Debido a que es la ley de Dios la que define la naturaleza del pecado, quedamos expuestos a
las terribles consecuencias de nuestra desobediencia a esa ley.
Sin embargo, para tener una visión completa del pecado, tenemos que entender que se trata
de algo más que una negación del bien, o algo más que una simple falta de virtud. Podemos
inclinarnos a pensar que el pecado, si se define exclusivamente en términos negativos, es
simplemente una ilusión. Pero los estragos del pecado apuntan dramáticamente a la realidad
de su poder, la cual nunca puede ser explicada por medio de apelaciones a la ilusión. Los
reformadores añadieron a la idea de privatio la noción de realidad o actividad, de modo que el
mal se ve en la frase «privatio actuosa«. Esto enfatiza el carácter activo del pecado. En el
catecismo, el pecado se define no sólo como una falta de conformidad, sino como un acto de
transgresión, una acción que implica una violación de una norma.

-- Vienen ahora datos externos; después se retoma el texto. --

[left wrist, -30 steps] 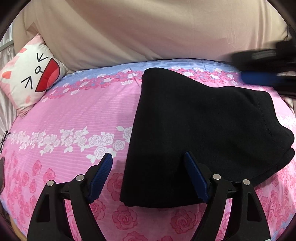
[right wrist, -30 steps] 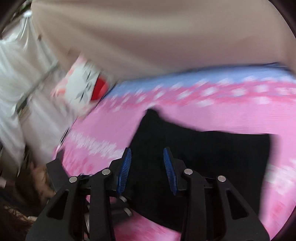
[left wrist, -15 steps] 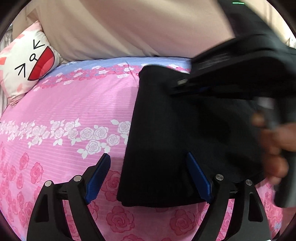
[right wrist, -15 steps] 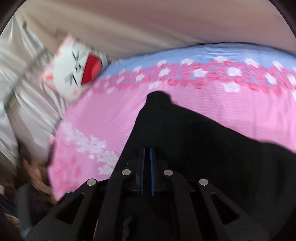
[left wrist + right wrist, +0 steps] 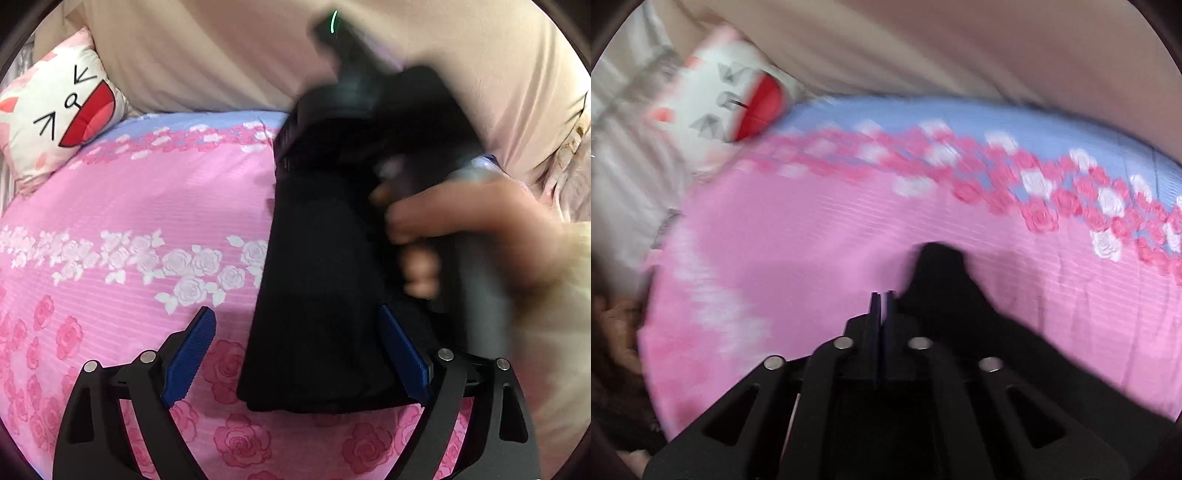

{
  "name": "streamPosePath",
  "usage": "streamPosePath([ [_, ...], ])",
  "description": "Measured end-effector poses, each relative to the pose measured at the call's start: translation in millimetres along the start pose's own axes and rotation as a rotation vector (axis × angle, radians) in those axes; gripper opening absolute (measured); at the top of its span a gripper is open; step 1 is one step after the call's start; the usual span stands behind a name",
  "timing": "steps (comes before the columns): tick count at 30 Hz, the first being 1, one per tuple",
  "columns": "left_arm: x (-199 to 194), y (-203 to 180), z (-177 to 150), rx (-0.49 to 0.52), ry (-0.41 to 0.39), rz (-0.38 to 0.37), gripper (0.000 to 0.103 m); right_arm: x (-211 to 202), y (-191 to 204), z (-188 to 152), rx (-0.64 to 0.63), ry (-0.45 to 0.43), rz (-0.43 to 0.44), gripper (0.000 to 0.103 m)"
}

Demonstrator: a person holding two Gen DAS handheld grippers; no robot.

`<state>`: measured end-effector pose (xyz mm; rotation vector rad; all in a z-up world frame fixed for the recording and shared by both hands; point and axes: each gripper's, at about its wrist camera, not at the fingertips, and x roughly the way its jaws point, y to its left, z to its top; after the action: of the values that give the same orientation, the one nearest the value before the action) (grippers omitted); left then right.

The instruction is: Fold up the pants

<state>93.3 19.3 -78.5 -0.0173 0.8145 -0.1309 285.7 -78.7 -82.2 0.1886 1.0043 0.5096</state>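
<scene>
1. Floral bedsheet (image 5: pixel 140 199) is mostly bare; black pants (image 5: pixel 317 295) lie folded at its 4 o'clock.
2. Cat-face pillow (image 5: pixel 55 110) sits at 10 o'clock, not in the way.
3. Right gripper (image 5: pixel 882 295) is clenched, apparently pinching a pants edge; I'd carry it over low and square.
4. Left gripper (image 5: pixel 295 343) is opening, straddling the near pants corner.

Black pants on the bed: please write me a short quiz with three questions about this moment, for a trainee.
1. True or false: the right hand-held gripper is shut.
2. What lies at the far left of the bed sheet? A) a book B) a cartoon pillow C) a shoe
3. Fill in: the pants are ___ in colour.
Key: 1 true; 2 B; 3 black.
</scene>
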Motion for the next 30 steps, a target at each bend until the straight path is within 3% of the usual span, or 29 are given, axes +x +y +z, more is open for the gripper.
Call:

Para comprender el significado del pecado, no podemos definirlo aparte de su relación con la
ley. Es la ley de Dios la que determina lo que es el pecado. En el Nuevo Testamento, el apóstol
Pablo, particularmente en Romanos, elabora el punto de que hay una relación inseparable
entre el pecado y la muerte y entre el pecado y la ley. La fórmula simple es esta: No pecado
equivale a no muerte. No ley equivale a no pecado. El apóstol argumenta que donde no hay
ley, no hay pecado, y donde no hay pecado, no hay muerte. Esto se basa en la premisa de que
la muerte invade la experiencia humana como un acto de juicio divino por el pecado. Es el alma
que peca la que muere. Sin embargo, sin ley no puede haber pecado. La muerte no puede
entrar en la experiencia humana hasta que primero la ley de Dios sea revelada. Es por esta
razón que el apóstol argumenta que la ley moral estaba en efecto antes de que Dios le diera a
Israel el código mosaico. El argumento se basa en la premisa de que la muerte estaba en el
mundo antes del Sinaí, que la muerte reinó desde Adán hasta Moisés. Esto solo puede
significar que la ley moral de Dios fue dada a Sus criaturas mucho antes de que las tablas de
piedra fueran entregadas a la nación de Israel.
La única justicia que cumple con los requisitos de la Ley es la justicia de Cristo. Es solo por
medio de la imputación de esa justicia que el pecador puede poseer la justicia de la Ley. Esto
es crítico para nuestro entendimiento en este día donde la imputación de la justicia de Cristo
está siendo fuertemente atacada. Si abandonamos la noción de la justicia de Cristo, no
tenemos esperanza, porque la Ley nunca es negociada por Dios. Mientras la Ley exista,
estamos expuestos a su juicio a menos que nuestro pecado esté cubierto por la justicia de la
Ley. La única cobertura que podemos tener de esa justicia es la que nos viene de la obediencia
activa de Cristo, quien cumplió por Sí mismo cada jota y cada tilde de la Ley. Su cumplimiento
de la ley en Sí mismo es una actividad vicaria por la cual Él alcanza la recompensa que viene
con tal obediencia. No lo hace para Sí mismo, sino para Su pueblo. Es el marco de esta justicia
imputada, este rescate de la condenación de la Ley, esta salvación de los estragos del pecado
que viene a ser el escenario para la santificación del cristiano, en el que debemos mortificar el
pecado que permanece en nosotros, ya que Cristo murió por nuestros pecados.